> _REQUIRED ACTION_
When you answer, copy every line of the listing below exactly.

○ ○ ○ ○

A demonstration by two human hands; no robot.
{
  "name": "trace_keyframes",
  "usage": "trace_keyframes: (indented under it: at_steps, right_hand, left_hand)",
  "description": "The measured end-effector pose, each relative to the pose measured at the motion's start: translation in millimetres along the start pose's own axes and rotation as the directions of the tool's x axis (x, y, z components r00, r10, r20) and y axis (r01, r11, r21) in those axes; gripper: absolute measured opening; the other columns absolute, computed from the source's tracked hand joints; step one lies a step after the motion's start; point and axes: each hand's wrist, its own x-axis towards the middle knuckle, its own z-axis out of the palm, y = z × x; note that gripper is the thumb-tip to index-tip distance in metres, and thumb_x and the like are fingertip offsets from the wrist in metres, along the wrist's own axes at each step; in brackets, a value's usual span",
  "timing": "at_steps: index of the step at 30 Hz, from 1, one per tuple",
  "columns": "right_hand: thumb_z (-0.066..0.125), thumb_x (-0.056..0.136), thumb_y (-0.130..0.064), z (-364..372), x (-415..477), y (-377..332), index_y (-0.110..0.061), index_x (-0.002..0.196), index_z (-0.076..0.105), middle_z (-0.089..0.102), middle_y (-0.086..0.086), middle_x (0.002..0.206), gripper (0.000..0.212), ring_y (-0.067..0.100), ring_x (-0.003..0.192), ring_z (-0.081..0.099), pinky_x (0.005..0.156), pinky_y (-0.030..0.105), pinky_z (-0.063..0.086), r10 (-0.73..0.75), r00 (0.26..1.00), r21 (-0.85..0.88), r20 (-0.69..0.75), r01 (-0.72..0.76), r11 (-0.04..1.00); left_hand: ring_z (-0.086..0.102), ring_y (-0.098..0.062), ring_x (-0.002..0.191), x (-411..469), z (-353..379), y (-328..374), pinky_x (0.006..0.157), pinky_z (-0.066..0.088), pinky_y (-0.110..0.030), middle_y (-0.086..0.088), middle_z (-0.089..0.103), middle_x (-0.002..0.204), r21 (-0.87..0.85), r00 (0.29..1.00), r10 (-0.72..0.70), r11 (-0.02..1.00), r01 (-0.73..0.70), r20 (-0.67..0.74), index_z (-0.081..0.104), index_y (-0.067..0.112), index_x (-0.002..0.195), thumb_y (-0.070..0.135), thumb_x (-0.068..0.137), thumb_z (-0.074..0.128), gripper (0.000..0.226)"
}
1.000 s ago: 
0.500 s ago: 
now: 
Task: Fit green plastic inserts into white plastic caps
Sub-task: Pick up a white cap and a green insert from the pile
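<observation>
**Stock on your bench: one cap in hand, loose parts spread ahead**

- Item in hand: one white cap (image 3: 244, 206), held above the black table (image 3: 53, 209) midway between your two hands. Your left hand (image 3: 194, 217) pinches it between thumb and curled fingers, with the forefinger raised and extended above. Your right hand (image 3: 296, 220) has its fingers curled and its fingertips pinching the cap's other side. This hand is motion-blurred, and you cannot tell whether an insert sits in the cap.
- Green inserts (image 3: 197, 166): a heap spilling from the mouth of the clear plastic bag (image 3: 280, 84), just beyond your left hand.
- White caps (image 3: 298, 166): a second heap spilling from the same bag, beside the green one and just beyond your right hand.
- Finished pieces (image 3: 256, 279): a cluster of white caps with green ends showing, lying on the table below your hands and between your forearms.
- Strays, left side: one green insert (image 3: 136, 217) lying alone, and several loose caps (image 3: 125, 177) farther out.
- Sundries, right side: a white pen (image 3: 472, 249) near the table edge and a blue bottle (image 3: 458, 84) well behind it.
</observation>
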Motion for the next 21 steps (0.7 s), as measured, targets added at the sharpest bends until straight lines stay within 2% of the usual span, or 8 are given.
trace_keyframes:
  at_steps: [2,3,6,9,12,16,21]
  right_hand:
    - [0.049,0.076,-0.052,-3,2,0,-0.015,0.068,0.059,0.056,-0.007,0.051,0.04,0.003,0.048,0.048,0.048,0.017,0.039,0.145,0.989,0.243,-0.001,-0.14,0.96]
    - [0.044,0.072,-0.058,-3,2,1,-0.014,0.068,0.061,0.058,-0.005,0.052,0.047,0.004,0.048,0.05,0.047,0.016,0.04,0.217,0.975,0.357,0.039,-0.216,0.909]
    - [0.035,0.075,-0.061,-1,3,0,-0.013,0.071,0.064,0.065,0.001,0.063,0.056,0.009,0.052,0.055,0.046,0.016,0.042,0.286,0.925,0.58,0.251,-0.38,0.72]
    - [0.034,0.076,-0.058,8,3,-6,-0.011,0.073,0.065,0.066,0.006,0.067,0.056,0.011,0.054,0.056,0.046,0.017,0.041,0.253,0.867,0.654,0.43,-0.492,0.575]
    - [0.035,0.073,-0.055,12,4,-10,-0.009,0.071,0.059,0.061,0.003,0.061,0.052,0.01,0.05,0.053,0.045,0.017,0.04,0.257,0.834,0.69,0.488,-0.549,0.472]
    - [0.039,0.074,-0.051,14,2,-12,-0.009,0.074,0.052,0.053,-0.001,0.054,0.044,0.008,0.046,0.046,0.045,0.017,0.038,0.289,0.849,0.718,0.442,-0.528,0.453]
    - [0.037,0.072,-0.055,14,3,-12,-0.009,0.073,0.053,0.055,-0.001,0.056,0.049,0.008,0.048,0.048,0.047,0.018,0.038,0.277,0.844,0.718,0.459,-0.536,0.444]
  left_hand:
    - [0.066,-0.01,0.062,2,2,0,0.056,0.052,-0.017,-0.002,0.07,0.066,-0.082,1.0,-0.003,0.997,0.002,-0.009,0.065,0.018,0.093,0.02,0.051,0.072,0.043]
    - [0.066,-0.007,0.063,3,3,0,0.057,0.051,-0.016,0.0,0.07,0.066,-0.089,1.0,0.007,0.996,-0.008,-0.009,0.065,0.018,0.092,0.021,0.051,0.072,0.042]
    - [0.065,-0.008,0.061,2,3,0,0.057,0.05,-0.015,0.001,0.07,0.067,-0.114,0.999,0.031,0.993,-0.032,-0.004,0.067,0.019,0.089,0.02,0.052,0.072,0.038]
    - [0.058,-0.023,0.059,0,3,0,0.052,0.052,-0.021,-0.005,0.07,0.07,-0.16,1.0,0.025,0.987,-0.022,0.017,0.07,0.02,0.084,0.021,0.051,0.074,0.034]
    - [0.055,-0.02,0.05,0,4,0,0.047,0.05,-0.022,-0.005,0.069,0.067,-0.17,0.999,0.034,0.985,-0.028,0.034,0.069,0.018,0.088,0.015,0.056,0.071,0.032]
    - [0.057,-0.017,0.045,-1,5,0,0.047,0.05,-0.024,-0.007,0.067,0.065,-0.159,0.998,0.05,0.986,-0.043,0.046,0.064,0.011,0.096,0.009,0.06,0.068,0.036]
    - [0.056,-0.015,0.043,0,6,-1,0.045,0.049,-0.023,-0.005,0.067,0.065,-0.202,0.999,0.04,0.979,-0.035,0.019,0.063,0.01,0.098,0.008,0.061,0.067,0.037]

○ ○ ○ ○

> _WRITTEN SOLUTION_
A demonstration by two human hands; no robot.
{
  "name": "trace_keyframes",
  "usage": "trace_keyframes: (indented under it: at_steps, right_hand, left_hand)",
  "description": "The measured end-effector pose, each relative to the pose measured at the motion's start: translation in millimetres along the start pose's own axes and rotation as the directions of the tool's x axis (x, y, z components r00, r10, r20) and y axis (r01, r11, r21) in those axes; gripper: absolute measured opening; the other columns absolute, computed from the source's tracked hand joints; step one lies a step after the motion's start; point and axes: each hand's wrist, its own x-axis towards the middle knuckle, its own z-axis out of the palm, y = z × x; note that gripper is the thumb-tip to index-tip distance in metres, and thumb_x and the like are fingertip offsets from the wrist in metres, along the wrist's own axes at each step; in brackets, a value's usual span",
  "timing": "at_steps: index of the step at 30 Hz, from 1, one per tuple",
  "columns": "right_hand: thumb_z (-0.066..0.125), thumb_x (-0.056..0.136), thumb_y (-0.130..0.064), z (-364..372), x (-415..477), y (-377..332), index_y (-0.110..0.061), index_x (-0.002..0.196), index_z (-0.076..0.105), middle_z (-0.089..0.102), middle_y (-0.086..0.086), middle_x (0.002..0.206), gripper (0.000..0.212), ring_y (-0.067..0.100), ring_x (-0.003..0.192), ring_z (-0.081..0.099), pinky_x (0.005..0.156), pinky_y (-0.030..0.105), pinky_z (-0.063..0.086), r10 (-0.73..0.75), r00 (0.26..1.00), r21 (-0.85..0.88), r20 (-0.69..0.75), r01 (-0.72..0.76), r11 (-0.04..1.00); left_hand: ring_z (-0.086..0.102), ring_y (-0.098..0.062), ring_x (-0.002..0.191), x (-411..469), z (-353..379), y (-328..374), pinky_x (0.006..0.157), pinky_z (-0.066..0.088), pinky_y (-0.110..0.030), middle_y (-0.086..0.088), middle_z (-0.089..0.103), middle_x (-0.002..0.204), r21 (-0.87..0.85), r00 (0.29..1.00), r10 (-0.72..0.70), r11 (-0.02..1.00), r01 (-0.73..0.70), r20 (-0.67..0.74), index_z (-0.081..0.104), index_y (-0.067..0.112), index_x (-0.002..0.195), thumb_y (-0.070..0.135), thumb_x (-0.068..0.137), thumb_z (-0.074..0.128), gripper (0.000..0.226)"
}
1.000 s ago: 
0.500 s ago: 
now: 
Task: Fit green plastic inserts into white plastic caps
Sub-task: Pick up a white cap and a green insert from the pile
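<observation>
**Stock on your bench: one cap in hand, loose parts spread ahead**

- Item in hand: one white cap (image 3: 244, 206), held above the black table (image 3: 53, 209) midway between your two hands. Your left hand (image 3: 194, 217) pinches it between thumb and curled fingers, with the forefinger raised and extended above. Your right hand (image 3: 296, 220) has its fingers curled and its fingertips pinching the cap's other side. This hand is motion-blurred, and you cannot tell whether an insert sits in the cap.
- Green inserts (image 3: 197, 166): a heap spilling from the mouth of the clear plastic bag (image 3: 280, 84), just beyond your left hand.
- White caps (image 3: 298, 166): a second heap spilling from the same bag, beside the green one and just beyond your right hand.
- Finished pieces (image 3: 256, 279): a cluster of white caps with green ends showing, lying on the table below your hands and between your forearms.
- Strays, left side: one green insert (image 3: 136, 217) lying alone, and several loose caps (image 3: 125, 177) farther out.
- Sundries, right side: a white pen (image 3: 472, 249) near the table edge and a blue bottle (image 3: 458, 84) well behind it.
</observation>
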Motion for the next 21 steps (0.7 s), as measured, targets added at the sharpest bends until straight lines stay within 2% of the usual span, or 8 are given.
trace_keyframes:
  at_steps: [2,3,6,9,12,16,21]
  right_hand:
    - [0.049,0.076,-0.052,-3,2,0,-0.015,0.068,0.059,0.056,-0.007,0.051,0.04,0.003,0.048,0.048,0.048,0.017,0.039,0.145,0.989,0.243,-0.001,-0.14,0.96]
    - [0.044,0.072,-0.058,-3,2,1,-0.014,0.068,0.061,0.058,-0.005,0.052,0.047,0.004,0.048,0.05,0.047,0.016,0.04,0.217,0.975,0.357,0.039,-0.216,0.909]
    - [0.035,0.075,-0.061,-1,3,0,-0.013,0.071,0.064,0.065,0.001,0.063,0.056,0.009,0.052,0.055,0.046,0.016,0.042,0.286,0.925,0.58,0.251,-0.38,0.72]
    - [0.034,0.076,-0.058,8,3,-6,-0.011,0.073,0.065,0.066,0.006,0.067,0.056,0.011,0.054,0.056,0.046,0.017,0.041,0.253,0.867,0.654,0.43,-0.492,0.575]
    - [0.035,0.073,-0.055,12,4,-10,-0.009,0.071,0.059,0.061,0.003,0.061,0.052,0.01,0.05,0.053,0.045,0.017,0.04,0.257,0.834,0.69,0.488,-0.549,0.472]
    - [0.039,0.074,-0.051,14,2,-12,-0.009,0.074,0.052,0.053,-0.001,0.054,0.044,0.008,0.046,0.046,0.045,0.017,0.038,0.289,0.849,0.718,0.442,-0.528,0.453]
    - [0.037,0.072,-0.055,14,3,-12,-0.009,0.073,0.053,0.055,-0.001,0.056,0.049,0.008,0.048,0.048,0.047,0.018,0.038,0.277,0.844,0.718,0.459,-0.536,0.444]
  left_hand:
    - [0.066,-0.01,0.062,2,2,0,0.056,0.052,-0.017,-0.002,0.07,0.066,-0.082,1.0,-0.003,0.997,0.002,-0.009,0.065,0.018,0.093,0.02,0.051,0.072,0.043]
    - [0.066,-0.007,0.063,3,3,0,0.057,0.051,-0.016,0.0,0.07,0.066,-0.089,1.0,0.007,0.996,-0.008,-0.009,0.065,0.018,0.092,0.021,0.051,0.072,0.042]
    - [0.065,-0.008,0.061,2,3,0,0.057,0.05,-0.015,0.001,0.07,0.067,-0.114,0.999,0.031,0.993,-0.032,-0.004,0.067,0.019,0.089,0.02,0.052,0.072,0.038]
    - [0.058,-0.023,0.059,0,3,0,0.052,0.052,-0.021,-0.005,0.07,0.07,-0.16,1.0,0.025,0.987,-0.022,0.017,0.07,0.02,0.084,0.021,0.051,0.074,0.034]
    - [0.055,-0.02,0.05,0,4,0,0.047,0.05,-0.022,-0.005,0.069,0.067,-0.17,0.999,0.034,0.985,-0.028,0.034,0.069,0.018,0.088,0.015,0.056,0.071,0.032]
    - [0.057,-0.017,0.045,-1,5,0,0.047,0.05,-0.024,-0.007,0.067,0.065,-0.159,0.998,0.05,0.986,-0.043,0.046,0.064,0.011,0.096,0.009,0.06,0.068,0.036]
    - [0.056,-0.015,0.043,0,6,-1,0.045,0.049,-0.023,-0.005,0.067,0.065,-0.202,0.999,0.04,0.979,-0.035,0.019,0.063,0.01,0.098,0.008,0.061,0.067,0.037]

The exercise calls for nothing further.